I have a feeling SO MANY WOMEN are going to identify with this essay TOO FREAKING MUCH, OMG. I have given what you (Lyz) said about how we are conditioned to recenter women’s issues around men… it’s honestly breaking my brain a bit. When I was married, and make no mistake I knew who I was marrying, I believed that it was the right thing to do to give up things because the person I married had never had the opportunity to pursue the things that I had - higher education, white collar work, stability in a home life… I put my life on hold for decades so he could experience those things. And he’s grateful, don’t get me wrong. I showed him what a family could look like and that you could, in fact, depend on people. But, it was all at my own expense.

I never felt anything so hard as what Emily wrote about abandoning her book proposal because it “wasn’t worth the domestic drama.” OY. I started school 10+ years ago to become a Marriage and Family Therapist and quit a few classes in because it was taking too much time away from my relationship and there was so. much. drama.

We finally got divorced in 2016, after 13 years.

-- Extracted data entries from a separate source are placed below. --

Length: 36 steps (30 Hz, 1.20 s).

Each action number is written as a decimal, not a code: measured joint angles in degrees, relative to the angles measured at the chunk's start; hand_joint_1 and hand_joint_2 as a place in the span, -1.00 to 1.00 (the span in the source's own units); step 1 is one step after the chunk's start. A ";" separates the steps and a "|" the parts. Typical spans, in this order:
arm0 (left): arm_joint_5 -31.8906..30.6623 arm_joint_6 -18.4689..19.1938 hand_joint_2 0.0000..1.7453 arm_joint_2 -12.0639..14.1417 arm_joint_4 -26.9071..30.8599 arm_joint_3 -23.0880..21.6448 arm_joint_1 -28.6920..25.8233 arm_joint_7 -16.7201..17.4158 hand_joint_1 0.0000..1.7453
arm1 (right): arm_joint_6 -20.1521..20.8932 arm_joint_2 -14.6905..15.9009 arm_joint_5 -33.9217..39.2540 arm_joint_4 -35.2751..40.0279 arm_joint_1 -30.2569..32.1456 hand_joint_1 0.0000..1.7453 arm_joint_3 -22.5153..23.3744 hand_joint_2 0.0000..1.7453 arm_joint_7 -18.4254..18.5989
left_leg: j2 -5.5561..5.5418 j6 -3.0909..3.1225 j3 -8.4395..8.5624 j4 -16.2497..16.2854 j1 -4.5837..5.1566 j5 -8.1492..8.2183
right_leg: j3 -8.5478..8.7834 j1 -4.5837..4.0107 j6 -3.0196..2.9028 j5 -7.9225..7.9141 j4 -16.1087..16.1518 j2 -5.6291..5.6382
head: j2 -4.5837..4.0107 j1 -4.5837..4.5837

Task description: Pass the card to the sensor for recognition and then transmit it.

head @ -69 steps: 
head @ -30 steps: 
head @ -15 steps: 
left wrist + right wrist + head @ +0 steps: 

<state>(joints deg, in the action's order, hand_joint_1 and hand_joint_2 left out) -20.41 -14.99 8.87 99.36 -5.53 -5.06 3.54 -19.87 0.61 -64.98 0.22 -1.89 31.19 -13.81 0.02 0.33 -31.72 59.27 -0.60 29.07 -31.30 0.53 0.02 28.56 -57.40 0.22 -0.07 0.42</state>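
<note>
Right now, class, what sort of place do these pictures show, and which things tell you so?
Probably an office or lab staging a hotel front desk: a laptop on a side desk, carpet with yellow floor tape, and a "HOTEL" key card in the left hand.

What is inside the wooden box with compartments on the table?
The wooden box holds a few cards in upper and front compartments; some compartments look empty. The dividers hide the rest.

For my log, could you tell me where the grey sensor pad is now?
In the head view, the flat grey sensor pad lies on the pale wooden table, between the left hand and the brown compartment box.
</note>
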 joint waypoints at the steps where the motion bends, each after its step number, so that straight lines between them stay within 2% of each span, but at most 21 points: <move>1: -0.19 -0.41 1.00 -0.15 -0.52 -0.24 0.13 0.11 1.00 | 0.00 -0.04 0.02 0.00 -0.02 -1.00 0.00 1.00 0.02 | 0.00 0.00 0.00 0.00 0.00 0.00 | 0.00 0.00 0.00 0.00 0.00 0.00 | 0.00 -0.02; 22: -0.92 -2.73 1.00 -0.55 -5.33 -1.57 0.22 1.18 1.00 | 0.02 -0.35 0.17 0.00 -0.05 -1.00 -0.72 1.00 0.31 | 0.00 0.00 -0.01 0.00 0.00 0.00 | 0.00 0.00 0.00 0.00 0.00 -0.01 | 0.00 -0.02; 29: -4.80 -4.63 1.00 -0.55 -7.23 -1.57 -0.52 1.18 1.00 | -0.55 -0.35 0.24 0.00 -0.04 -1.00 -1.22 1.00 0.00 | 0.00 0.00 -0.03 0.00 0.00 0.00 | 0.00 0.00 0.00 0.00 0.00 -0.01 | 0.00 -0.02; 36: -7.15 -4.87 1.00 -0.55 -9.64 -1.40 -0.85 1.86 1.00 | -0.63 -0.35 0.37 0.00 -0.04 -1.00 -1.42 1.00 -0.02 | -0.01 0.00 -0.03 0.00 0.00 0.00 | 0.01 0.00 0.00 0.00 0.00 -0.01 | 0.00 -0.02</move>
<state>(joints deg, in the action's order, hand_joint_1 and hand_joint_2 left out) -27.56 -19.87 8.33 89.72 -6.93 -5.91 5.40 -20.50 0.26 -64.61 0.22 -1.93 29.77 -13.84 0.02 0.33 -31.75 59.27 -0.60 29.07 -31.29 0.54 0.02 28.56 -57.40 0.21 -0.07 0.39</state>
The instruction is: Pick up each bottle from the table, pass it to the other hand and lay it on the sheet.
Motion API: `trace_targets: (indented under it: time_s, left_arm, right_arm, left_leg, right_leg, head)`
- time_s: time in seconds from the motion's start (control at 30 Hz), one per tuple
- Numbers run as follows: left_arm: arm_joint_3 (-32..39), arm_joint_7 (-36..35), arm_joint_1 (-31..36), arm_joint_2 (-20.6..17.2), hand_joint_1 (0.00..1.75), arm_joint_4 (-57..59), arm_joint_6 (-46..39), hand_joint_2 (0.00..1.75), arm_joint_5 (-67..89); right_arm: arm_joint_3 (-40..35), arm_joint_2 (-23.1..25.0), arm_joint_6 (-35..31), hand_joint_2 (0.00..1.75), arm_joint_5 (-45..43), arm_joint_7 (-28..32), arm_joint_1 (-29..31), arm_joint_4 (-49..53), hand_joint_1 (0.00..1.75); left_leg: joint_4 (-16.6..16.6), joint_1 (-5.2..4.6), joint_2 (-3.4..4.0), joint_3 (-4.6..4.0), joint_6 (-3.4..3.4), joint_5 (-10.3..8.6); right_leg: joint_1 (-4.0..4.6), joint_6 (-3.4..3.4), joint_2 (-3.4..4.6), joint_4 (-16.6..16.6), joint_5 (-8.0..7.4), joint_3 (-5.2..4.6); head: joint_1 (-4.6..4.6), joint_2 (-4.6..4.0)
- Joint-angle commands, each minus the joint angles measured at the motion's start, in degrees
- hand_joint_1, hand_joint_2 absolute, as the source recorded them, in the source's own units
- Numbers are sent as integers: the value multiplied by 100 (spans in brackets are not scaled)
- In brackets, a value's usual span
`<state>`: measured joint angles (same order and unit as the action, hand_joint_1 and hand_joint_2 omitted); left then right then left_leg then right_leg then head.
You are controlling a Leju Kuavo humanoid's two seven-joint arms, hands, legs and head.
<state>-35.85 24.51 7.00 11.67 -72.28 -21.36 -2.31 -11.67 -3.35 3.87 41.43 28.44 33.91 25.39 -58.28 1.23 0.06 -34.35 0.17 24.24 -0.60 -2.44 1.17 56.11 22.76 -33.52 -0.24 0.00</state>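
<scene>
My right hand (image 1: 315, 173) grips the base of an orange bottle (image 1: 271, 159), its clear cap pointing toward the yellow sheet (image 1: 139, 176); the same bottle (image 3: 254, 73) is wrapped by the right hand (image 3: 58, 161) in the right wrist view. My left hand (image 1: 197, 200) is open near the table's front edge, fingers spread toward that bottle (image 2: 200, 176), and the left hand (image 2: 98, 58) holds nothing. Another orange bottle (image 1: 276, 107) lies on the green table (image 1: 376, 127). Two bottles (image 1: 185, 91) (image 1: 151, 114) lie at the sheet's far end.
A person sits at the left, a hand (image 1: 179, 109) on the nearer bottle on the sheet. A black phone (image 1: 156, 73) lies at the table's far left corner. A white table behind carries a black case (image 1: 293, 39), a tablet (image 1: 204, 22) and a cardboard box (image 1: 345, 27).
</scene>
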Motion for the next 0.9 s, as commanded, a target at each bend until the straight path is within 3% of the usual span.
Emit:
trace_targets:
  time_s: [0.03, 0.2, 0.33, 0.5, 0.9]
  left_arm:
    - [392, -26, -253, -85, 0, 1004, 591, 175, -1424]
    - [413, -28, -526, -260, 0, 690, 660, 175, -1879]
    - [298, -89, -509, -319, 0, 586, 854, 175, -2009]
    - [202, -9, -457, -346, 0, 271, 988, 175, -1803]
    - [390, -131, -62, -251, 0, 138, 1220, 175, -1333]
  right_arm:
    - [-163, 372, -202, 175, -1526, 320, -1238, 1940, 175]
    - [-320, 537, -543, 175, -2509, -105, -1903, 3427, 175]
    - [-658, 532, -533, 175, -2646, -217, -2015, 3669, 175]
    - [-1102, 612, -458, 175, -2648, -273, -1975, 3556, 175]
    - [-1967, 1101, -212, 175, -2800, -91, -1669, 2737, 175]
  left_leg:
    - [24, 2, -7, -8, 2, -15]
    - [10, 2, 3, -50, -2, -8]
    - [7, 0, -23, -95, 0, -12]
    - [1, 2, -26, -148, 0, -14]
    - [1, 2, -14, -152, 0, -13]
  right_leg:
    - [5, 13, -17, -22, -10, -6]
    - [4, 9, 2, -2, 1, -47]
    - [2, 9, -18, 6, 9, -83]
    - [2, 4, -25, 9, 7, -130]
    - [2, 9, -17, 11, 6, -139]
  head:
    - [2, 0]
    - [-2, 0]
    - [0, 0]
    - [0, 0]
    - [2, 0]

I dabbled with two guys who needed fixing. Too much drama. Then, ex and I got back together in 2018, and he moved back in before the pandemic, and moved back out in March of 2022. I started school again in April of 2021 for a masters in Organizational Leadership. The relationship could not handle me dedicating so much time and energy into something that wasn’t him. (And his not-so-secret “secret” drinking was always an issue) We still see each other, but we’re friends. I kept the house because I love this house, and I made it mine. I will graduate in June with a masters degree. I feel free to pursue what *I* want to pursue. He’ll help. He loves our dog. He visits all the time. We spend time together, but I have to remember that I can’t stop what I’m doing to my own detriment. It’s easy to fall back into old patterns, and I have to be really conscious with that relationship. We’ve both had a LOT of therapy, before, during, after, and currently. There’s a lot of love still there, but I won’t sacrifice myself for his benefit anymore.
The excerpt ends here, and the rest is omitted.